**Directions for this task:**
The job is to find each line of the records below that includes the word "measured" and copy it.

**Working data:**

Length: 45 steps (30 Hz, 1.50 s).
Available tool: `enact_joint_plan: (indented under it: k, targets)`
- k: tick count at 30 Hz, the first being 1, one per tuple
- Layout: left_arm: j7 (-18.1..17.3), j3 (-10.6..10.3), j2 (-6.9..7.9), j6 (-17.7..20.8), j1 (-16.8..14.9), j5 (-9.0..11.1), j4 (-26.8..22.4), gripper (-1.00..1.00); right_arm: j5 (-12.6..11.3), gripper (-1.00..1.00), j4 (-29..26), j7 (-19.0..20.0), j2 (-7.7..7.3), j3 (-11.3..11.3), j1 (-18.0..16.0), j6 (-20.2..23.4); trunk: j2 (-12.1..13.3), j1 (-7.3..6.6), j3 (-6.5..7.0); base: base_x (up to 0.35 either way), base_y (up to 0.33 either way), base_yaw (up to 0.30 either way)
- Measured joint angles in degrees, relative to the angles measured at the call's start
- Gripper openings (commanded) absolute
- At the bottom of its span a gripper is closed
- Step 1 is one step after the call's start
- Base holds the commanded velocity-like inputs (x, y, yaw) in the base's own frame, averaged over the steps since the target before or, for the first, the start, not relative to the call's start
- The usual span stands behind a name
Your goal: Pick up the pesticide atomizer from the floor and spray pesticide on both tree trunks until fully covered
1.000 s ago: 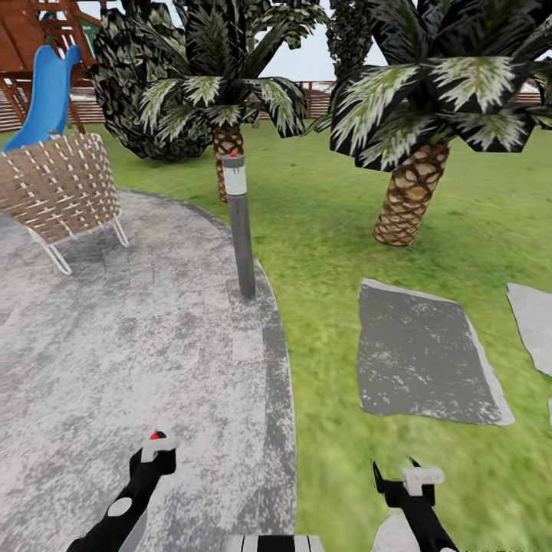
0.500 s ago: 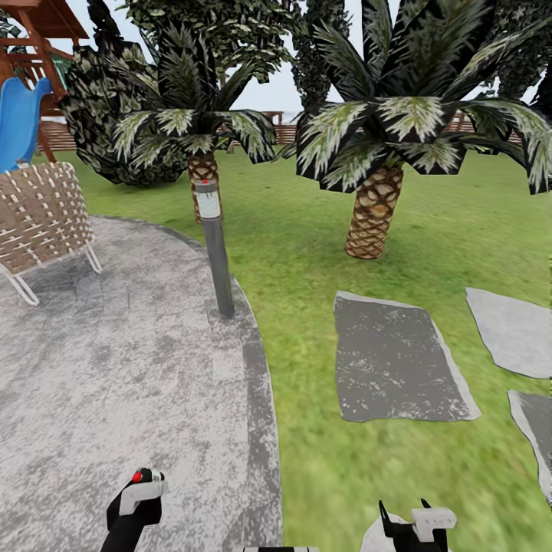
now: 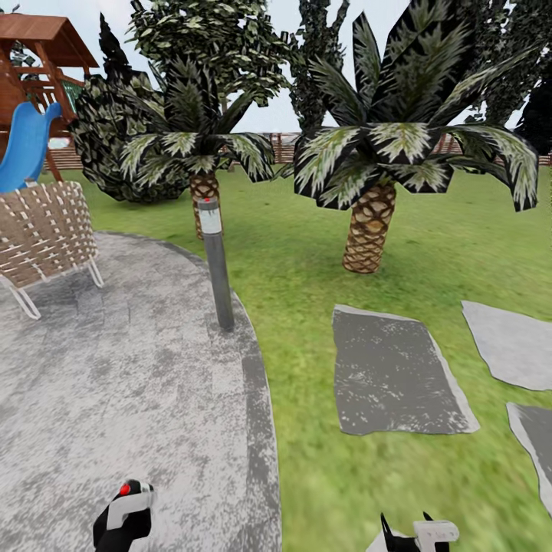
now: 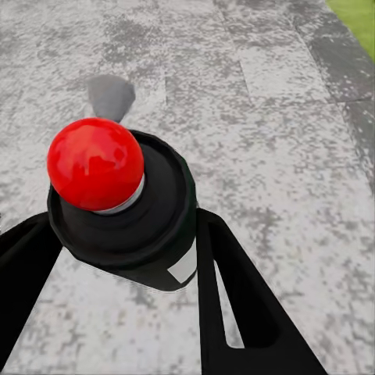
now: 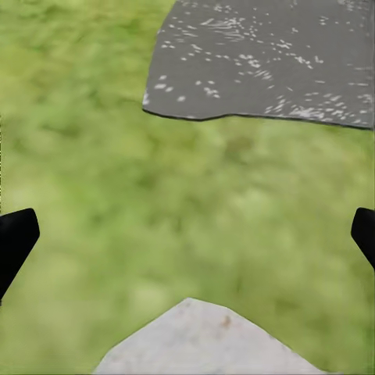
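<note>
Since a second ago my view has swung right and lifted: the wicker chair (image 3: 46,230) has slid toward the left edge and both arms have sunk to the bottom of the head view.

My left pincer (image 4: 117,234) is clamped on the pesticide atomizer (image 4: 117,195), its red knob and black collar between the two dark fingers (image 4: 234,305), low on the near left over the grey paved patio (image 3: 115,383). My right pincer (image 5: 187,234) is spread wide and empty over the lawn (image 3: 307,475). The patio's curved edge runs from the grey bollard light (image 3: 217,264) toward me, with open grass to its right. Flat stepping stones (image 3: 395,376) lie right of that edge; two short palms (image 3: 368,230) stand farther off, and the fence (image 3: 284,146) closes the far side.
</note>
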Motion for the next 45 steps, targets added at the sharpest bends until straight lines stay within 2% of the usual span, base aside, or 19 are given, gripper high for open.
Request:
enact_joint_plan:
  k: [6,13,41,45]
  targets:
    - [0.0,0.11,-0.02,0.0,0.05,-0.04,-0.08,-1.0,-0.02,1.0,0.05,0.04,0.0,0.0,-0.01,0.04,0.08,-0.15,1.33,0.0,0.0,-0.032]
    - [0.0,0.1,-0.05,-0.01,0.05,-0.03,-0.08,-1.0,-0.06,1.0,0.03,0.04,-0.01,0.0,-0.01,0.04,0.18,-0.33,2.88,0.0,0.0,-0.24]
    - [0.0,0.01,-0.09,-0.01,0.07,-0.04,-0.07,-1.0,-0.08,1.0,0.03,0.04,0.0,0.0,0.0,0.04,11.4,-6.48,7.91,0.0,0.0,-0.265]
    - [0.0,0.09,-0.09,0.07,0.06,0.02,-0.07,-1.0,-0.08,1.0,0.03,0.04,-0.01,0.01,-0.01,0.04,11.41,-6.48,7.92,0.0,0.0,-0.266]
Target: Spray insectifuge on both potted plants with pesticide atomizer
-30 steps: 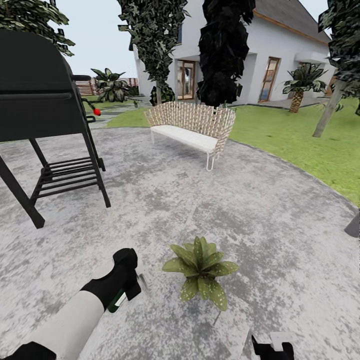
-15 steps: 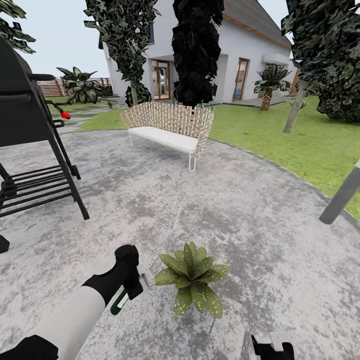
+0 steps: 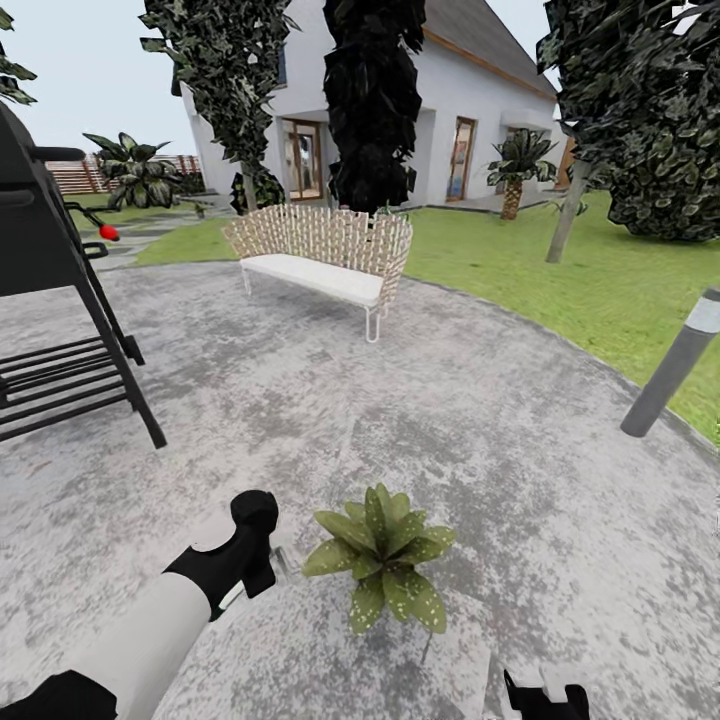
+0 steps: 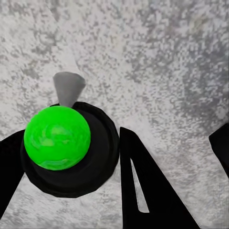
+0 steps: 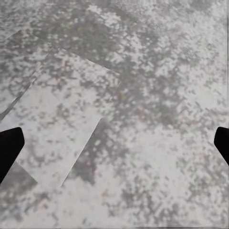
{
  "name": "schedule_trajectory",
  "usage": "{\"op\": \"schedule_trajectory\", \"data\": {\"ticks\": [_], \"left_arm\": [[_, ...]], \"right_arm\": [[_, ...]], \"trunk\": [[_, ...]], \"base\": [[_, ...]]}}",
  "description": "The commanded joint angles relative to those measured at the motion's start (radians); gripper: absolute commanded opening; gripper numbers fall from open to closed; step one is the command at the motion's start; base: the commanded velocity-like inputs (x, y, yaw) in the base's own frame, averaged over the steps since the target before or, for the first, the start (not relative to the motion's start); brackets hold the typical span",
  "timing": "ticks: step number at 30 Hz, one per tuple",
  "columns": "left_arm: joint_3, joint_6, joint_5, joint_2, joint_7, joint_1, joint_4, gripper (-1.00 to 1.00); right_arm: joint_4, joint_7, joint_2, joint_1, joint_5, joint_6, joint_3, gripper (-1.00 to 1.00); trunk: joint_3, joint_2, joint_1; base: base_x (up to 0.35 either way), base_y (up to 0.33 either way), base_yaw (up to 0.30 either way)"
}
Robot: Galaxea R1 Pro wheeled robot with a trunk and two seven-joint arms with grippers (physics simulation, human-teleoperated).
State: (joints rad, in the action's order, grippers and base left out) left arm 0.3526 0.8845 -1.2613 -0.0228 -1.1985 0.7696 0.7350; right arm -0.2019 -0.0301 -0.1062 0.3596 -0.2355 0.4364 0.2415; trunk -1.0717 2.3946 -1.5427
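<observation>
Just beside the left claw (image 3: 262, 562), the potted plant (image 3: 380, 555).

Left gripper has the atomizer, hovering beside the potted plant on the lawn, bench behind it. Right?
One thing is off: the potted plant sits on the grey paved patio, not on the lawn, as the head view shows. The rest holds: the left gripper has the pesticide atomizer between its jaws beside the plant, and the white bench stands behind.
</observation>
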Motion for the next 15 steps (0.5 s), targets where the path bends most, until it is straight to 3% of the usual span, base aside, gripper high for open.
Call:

**Task output:**
- Measured joint angles in degrees, relative to the angles measured at the call's start
  "description": "The commanded joint angles relative to those measured at the motion's start (radians); gripper: absolute commanded opening; gripper numbers fall from open to closed; step one is the command at the motion's start; base: the commanded velocity-like inputs (x, y, yaw) in the base's own frame, averaged over the steps since the target before or, for the first, the start (not relative to the motion's start); brackets hold the typical span",

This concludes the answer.